Loop start is the other method for connecting to a Central Office (DCO). The issue with loop start lines connecting to a PBX is that the PBX and central office can both seize the line simultaneously, but since neither gets the response it is expecting, the call is not initiated. The resulting condition is called “glare” or call collision.
GST systems are expensive to build and maintain, as both ends of the system must utilize the same reference “Earth” ground. But because of this requirement, ground start systems are better able to prevent both ends of a line from initiating a call at the same time and stepping on each other, which creates glare.
Many PBX systems will work on both Loop Start and Ground Start types, but GST trunks are preferred because call collision or “glare” is much less likely.

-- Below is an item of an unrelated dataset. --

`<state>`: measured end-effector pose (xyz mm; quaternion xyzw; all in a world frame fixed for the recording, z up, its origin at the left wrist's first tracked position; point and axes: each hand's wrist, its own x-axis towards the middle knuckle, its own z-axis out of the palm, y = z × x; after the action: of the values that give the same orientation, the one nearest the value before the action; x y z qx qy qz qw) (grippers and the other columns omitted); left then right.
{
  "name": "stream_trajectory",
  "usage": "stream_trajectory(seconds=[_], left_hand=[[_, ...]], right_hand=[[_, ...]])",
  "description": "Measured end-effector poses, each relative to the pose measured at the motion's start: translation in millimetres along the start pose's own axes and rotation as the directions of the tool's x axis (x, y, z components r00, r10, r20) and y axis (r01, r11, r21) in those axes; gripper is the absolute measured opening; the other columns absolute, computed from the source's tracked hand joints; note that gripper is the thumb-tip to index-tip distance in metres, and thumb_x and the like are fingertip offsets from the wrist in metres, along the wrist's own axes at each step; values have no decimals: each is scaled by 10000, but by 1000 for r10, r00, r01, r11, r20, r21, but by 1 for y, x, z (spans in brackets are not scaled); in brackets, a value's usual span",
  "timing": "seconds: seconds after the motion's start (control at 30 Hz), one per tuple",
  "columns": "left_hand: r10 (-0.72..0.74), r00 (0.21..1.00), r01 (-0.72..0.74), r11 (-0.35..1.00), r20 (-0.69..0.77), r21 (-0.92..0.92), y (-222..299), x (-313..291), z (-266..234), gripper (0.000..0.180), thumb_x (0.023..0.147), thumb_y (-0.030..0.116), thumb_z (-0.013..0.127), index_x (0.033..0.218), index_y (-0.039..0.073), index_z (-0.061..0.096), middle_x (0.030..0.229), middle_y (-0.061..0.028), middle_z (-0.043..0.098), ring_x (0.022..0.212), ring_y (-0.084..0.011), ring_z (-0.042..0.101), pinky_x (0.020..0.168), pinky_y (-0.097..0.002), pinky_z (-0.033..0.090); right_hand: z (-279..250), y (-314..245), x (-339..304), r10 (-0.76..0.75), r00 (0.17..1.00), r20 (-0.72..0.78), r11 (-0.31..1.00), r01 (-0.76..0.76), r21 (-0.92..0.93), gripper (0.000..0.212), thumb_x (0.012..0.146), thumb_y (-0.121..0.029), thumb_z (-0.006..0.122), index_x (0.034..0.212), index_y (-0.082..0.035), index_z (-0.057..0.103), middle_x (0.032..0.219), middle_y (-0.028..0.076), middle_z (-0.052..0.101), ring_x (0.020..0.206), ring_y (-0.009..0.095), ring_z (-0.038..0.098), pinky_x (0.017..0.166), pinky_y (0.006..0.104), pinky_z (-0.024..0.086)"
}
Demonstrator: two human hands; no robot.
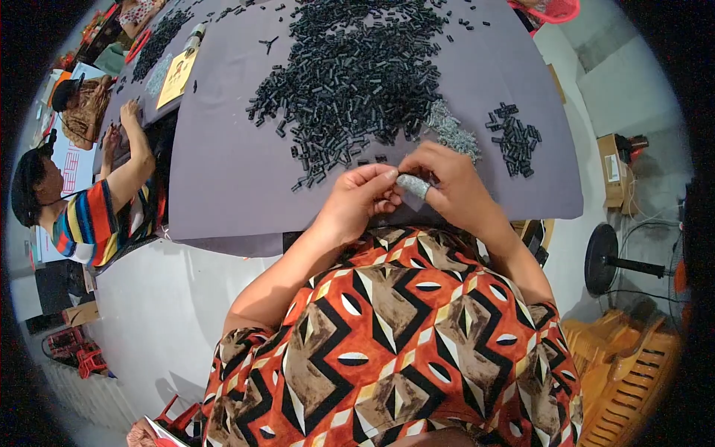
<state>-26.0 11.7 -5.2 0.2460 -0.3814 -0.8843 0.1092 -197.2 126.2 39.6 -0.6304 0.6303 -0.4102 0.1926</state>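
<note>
Head view: one fisheye look down at the table and the wearer's lap.
Left hand: centre of the frame, fingers curled in, fingertips pinched together toward the other hand; any small piece between them is too small to tell.
Right hand: just right of centre, fingers bent, its thumb wearing a grey finger cot; the thumb tip meets the left fingertips.
Black parts pile: a broad heap of small dark tubes, upper centre, on the table just beyond both hands.
Small black heap: a separate cluster, right of the hands, apart from the big pile.
Silvery parts: a little grey mound between the two black heaps, just above the right hand.
Table: covered in grey-purple cloth, filling the upper middle.
Co-worker: at the left edge, in a striped top, one hand raised onto the table.
Yellow card: upper left, on the cloth.
Fan: right edge, on the floor.
</note>
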Motion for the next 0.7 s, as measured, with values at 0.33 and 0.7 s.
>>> stream_trajectory(seconds=[0.33,0.7], left_hand=[[-297,940,242,927,168,286,14,-13,-3,180,950,72,622,1100,-28,632,893,-121,711,724,-143,675,678,-247,565],[-54,999,54,978,-6,202,11,-5,-15,132,959,102,625,1051,8,633,870,-87,703,701,-127,669,653,-236,553]], right_hand=[[-11,-8,-18,-36,976,214,988,2,157,145,802,-57,637,938,-13,661,874,133,637,813,308,642,733,378,506],[-22,47,25,-24,999,-28,894,8,-448,204,759,-3,594,946,-56,654,903,130,603,889,355,620,750,455,497]])
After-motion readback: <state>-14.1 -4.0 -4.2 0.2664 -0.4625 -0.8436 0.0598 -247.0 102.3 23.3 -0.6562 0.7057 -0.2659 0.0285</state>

In an idle circuit, the central office supplies -48V (nominally) on the Ring side and open on the Tip (further explanation for Tip and Ring can be found here). A ground start PBX initiates an outgoing trunk seizure on an idle circuit by connecting of the Ring lead to ground (maximum local resistance of 550 ohms). The central office senses this condition and grounds the Tip lead. When the PBX senses this, it goes off hook, then removes the ground on Ring. The central office sends dial tone and the rest of the call proceeds normally.
In ground start signaling, the central office initiates a call by grounding Tip and putting the ringing signal on the line. The PBX has 100ms to sense this condition. The PBX goes off hook; if it had been trying to seize the line by grounding Ring, it releases Ring from ground and the call proceeds normally.
At the end of either an incoming or outgoing call, the PBX initiates disconnect by going on hook, or the central office initiates disconnect by opening Tip. When the other end detects the loss of loop current, it also goes on hook and the call clears normally.
A PBX user must be careful to order the correct type of trunk line from the local phone company and correctly install the telephone system at the PBX end — so that they match.
Line equipment in most 20th-century central office switches had to be specially rewired to create a ground start DDCO line. Crossbar switch used a paper sleeve on the Vertical Off Normal contact, 5ESS switch by translation, and DMS-100 by a slide switch on the line card, all according to what the customer ordered.